15 Questions Every Practice Should Ask Their IT Partner About AI

When did your practice last review what your IT support contract actually covers? For most professional practices, the answer is "when we signed it", which was probably before ChatGPT existed, before Microsoft Copilot was deployed across M365, and before AI became embedded in the everyday software your teams use.

Your IT partner may be excellent at keeping your network running, your devices secure, and your backups flowing. But that's not the same as being equipped to advise you on AI governance, data sovereignty, or the compliance implications of the AI tools now embedded in your workflows.

These 15 questions will tell you quickly whether your IT partner is a genuine strategic asset for navigating the AI era, or whether you've outgrown their capability.

On AI governance capability

1. Can you provide a written statement of how your services address our AI governance obligations under UK GDPR?

An IT partner with genuine AI governance capability should be able to answer this in writing without hesitation. Vague verbal reassurances are not sufficient, and the question itself will immediately signal whether they've thought about it.

2. Do you have a formal process for assessing AI tools before recommending them to clients?

Every IT partner is now recommending AI tools, Copilot, security AI, backup AI, and more. Do they assess these tools against your data protection obligations before rolling them out? If not, you're the compliance officer by default.

3. What is your own AI use policy, and do you apply it when working on client systems?

If your IT support team uses AI tools when accessing your systems or handling your data, those tools become part of your data processing chain. You have a right to know, and to have appropriate contractual protections in place.

On Microsoft 365 and Copilot

4. If we deploy Microsoft Copilot, what data governance steps should we take first?

Deploying Copilot without governance preparation is one of the most common AI compliance mistakes currently being made in UK professional practices. Copilot can surface and share data from across M365, including data that's been improperly stored or shared. A competent IT partner should be able to walk you through the preparation required.

5. How do you help us maintain our M365 data governance as Copilot and AI features are rolled out?

AI features are being added to M365 continuously, in Teams, in SharePoint, in Outlook. Your IT partner should have a process for reviewing and advising on these changes as they arrive, not just at annual review.
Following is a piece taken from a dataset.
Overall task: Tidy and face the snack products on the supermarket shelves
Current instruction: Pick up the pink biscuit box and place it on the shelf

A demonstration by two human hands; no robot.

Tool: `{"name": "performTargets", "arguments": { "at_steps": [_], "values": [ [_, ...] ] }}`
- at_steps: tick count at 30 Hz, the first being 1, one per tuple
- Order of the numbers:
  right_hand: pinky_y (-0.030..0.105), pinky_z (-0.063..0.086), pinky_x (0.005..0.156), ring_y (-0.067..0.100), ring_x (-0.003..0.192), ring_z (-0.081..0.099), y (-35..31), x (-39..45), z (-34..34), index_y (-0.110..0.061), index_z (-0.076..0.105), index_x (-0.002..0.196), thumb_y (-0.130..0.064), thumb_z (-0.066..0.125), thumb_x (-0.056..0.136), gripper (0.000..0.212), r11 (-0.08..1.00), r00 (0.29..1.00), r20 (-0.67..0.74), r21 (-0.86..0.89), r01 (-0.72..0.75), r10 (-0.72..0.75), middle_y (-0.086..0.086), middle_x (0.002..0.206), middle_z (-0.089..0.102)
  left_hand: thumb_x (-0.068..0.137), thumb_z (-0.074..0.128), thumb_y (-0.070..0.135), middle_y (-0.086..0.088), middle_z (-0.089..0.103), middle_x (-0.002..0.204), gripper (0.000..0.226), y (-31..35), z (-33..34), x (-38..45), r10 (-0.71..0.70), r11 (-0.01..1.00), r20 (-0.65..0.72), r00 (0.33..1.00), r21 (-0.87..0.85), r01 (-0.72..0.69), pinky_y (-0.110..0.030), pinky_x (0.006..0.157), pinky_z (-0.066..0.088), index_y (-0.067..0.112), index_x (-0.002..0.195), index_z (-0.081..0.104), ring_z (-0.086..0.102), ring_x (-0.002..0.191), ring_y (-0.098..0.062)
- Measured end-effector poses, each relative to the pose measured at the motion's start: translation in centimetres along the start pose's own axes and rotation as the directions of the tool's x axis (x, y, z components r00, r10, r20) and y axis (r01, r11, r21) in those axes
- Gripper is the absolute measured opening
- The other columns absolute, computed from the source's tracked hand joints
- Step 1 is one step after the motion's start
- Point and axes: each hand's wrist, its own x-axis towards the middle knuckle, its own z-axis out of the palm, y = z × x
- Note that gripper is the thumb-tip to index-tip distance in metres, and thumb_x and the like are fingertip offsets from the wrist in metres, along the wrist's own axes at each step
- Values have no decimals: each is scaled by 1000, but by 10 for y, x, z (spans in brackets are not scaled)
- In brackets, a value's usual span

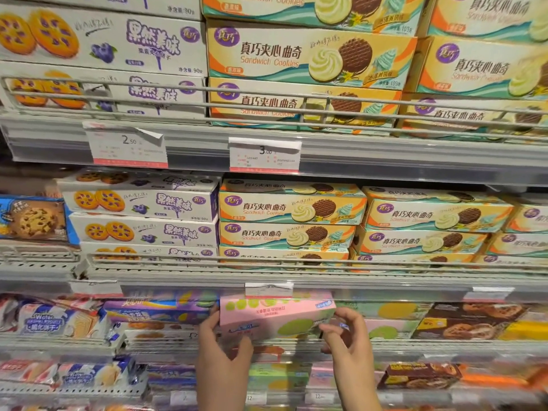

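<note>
A pink snack box [277, 317] sits low in the centre of the frame, held lengthwise in front of the third shelf down, just under that shelf's price label [269, 289]. Its printing reads upside down, which is probably why it is out of the row: it looks to be mid-turn so its face can read properly before going back.

The left hand [221, 341] grips the box's left end, fingers curled round the edge and thumb under the lower front. The right hand [347, 332] pinches the right end, fingertips bent against the corner with the thumb below. Holding both ends gives control for rotating a long, light carton without knocking its neighbours.

Just beside it, centre left, lies a purple box [157, 311]; to the right are pale green and pink boxes [391, 320] of a similar kind, then dark brown cookie boxes [462, 321] at the right edge. These lie long side out, so the pink box likely belongs in the gap between them.

Higher up, yellow sandwich cookie boxes [292, 210] and white blueberry cookie boxes [142, 203] are stacked flat behind a wire shelf rail [385, 264], faces forward and fairly even, so they seem to need little work.
</note>
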Motion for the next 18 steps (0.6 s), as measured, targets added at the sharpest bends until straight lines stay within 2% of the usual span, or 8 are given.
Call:
{"name": "performTargets", "arguments": {
  "at_steps": [3, 8, 10, 12, 14, 16, 17, 18],
  "values": [
    [36, 59, 70, 13, 91, 69, -3, -3, -8, -36, 65, 114, -3, 65, 95, 38, 999, 1000, 8, -34, 4, -4, -11, 101, 72, 83, 82, 13, 11, 61, 119, 60, -9, -2, -3, 16, 1000, -33, 999, 10, -16, -28, 76, 42, 35, 129, 49, 54, 91, 10],
    [47, 57, 86, 13, 93, 69, -4, -7, -23, -32, 72, 110, -3, 64, 95, 34, 997, 999, 34, -81, -18, 20, -14, 99, 73, 80, 80, 10, 7, 61, 139, 58, -34, -7, 0, 166, 984, -5, 986, -66, -166, -30, 88, 53, 48, 116, 56, 58, 126, -15],
    [48, 58, 83, 16, 87, 70, -4, -11, -26, -30, 71, 110, 0, 62, 94, 35, 994, 999, 29, -104, -15, 18, -16, 96, 72, 80, 75, -9, 8, 66, 133, 68, -37, -9, 0, 237, 968, 2, 972, -82, -236, -26, 96, 53, 51, 108, 61, 61, 121, -6],
    [43, 57, 78, 17, 82, 71, -4, -19, -26, -32, 67, 110, -2, 60, 93, 35, 992, 1000, 12, -125, -16, 18, -21, 96, 71, 78, 79, -10, 24, 71, 117, 69, -33, -10, 1, 273, 958, -13, 962, -87, -273, -12, 92, 50, 51, 104, 64, 63, 109, 10],
    [37, 55, 73, 19, 82, 70, -6, -29, -29, -36, 67, 109, -17, 60, 82, 34, 992, 1000, -16, -122, -16, 15, -22, 99, 71, 69, 84, 27, 29, 72, 105, 48, -29, -8, 3, 290, 954, 25, 957, -94, -286, -7, 81, 49, 50, 106, 65, 65, 93, 13],
    [40, 58, 71, 19, 82, 70, -1, -33, -38, -37, 70, 113, -27, 58, 71, 44, 995, 999, -14, -89, -42, 41, -15, 108, 72, 49, 83, 73, 10, 75, 100, 78, -18, -5, 3, 241, 967, 106, 965, -116, -229, -6, 70, 49, 37, 116, 66, 67, 80, 7],
    [41, 58, 69, 20, 78, 70, 3, -33, -45, -36, 72, 113, -28, 58, 70, 46, 996, 998, 0, -66, -60, 61, -9, 109, 73, 42, 79, 83, 5, 74, 100, 90, -13, -3, 4, 223, 971, 173, 959, -122, -204, -5, 66, 48, 34, 116, 66, 67, 75, 7],
    [40, 57, 66, 20, 72, 69, 5, -33, -53, -35, 73, 111, -28, 60, 71, 43, 996, 997, 11, -50, -71, 72, -3, 104, 74, 44, 77, 85, 1, 74, 103, 84, -9, -1, 3, 211, 976, 210, 955, -106, -192, -6, 65, 49, 38, 114, 67, 67, 75, 7]
  ]
}}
On Shadow AI and staff tool use

6. Can you identify what AI tools are currently being used across our network?

A good IT partner should be able to generate a report of outbound traffic to known AI services, ChatGPT, Claude, Perplexity, Midjourney, and dozens of others. If they can't, you have limited visibility into Shadow AI risk.

7. What controls can you put in place to prevent staff from uploading client data to unapproved AI services?

This isn't about banning AI, it's about having the ability to enforce your policies technically, not just culturally. Web filtering, DLP controls, and endpoint management all play a role.

On data sovereignty and residency

8. Where is our data stored, and has that changed with any AI features you've enabled?

Cloud AI services often process data in the US or other regions. Post-Brexit, UK GDPR transfers rules apply. Your IT partner should know where your data is at all times, including when it's being processed by AI services.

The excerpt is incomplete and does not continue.